Personal Journeys with Gramma

Life adventures, inspiration and insight; shared in articles, advice, personal chats and pictures.

Un-knowing

destroyed religious art-with frame

This week as I watched film of terrorists gleefully destroying ancient art, my heart sank.  How many times have people across the globe–people who thought of themselves as revolutionaries or reformers–thrown away knowledge and skills?  To me, the greatest waste was the historic destruction of the ancient library at Alexandria, Egypt.  What insights were lost in that fire?  What knowledge is humankind struggling to learn all over again…and again…and again?

Terrorists and revolutionaries are probably the most indiscriminately destructive, but they certainly aren’t the only people who prefer to “unknow” information.  Once in a while, we’re all guilty.  No one likes to feel wrong or bested.  We don’t like information that tells us we don’t have a clue.  Even scientists balk when new discoveries make their previous expertise seem unimportant.  The threatened scientists may do their darnedest to discredit those ideas—especially if they don’t like or respect the person or persons who came up with the new information.  (Or, if they need the information too much to throw it away, they may find a convenient excuse to avoid honoring the person who did the work—as illustrated in the truth behind the film THE IMITATION GAME.)

Beliefs don’t have to have anything to do with religion or gender identity.  We hold beliefs about everything—such as parenting, education, agriculture, or management—the nature of the universe itself.  We own our beliefs and we’re willing to defend them.  We usually don’t want to know if our particular beliefs are based on faulty understanding.  We don’t want to know if we’re just plain wrong.  Revolutionaries who want to think that they can improve life by throwing out the wisdom of their predecessors want to think ignorance is sacred bliss.

Now and then, we find ourselves in discussions in which we suddenly realize we won’t consider the other side of the argument simply because we don’t want to.  Ignorance isn’t bliss, but it is comfortable.  We understand what was.  New perspectives require adjustment, thinking, and maturity.

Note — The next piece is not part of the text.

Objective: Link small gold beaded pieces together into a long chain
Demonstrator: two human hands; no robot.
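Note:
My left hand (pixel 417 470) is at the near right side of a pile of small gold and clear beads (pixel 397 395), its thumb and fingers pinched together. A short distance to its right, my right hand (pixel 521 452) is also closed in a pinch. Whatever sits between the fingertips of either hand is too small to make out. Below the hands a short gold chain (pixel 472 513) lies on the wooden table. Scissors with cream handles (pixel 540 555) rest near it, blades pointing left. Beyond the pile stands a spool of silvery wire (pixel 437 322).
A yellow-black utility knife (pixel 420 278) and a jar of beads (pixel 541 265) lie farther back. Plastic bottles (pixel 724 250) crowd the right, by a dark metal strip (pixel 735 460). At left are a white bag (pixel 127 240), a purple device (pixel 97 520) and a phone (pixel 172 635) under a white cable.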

Terrorists are afraid of change.  They want to believe change is evil because they can’t control it.  The task of working with change is so complicated and requires so much courage, knowledge, cooperation, and tolerance that they’re intimidated.  Toddlers are naturally violent because it’s easy.  It’s easier to break than to build.  It’s easier to forbid free thought than to discuss.  It’s easier to crush anyone who is different than it is to try to understand.

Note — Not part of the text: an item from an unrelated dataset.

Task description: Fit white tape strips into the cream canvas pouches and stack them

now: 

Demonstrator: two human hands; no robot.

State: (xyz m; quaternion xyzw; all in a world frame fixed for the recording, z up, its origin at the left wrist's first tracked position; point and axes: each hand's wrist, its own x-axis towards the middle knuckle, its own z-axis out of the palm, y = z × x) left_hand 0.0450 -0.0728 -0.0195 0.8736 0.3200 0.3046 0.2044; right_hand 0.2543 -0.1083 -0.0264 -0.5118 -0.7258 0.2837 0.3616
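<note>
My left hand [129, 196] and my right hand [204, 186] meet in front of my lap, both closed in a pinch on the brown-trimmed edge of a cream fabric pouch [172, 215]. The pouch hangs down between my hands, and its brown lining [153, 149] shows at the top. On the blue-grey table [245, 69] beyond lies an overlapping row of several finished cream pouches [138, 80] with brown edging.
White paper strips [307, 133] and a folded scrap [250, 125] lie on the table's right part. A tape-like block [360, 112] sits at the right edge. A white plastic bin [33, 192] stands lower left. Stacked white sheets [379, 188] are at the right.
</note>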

The fact is, however, change will happen.  If terrorists truly understood history and science, they would know that’s true.  But they believe they’re different from other oppressors who eventually failed.  They live in a shallow dark hole into which they want to drag the rest of us.  As humankind, we can keep starting over, but we will probably end up in the same place.  The real triumph lies in managing change to make it positive.

2 comments on “Un-knowing

  1. Kay
    March 2, 2015

    Susan, you articulate this so well. This piece needs a wider audience – how about all of humanity!

    • Humanity, indeed. The book THE MONUMENTS MEN by Robert M. Edsel is the true story of the men who did their best to save precious European artifacts from destruction or theft by the Nazis. In Cambodia, the teachers were the first to be murdered by “reformers.” World history recites a long series of so-called cultural revolutions. The “urge to purge” seems to express a desire for human domination that is, in fact, a sign of degraded civilization. My question is why can’t humanity learn the lesson so that it doesn’t keep repeating?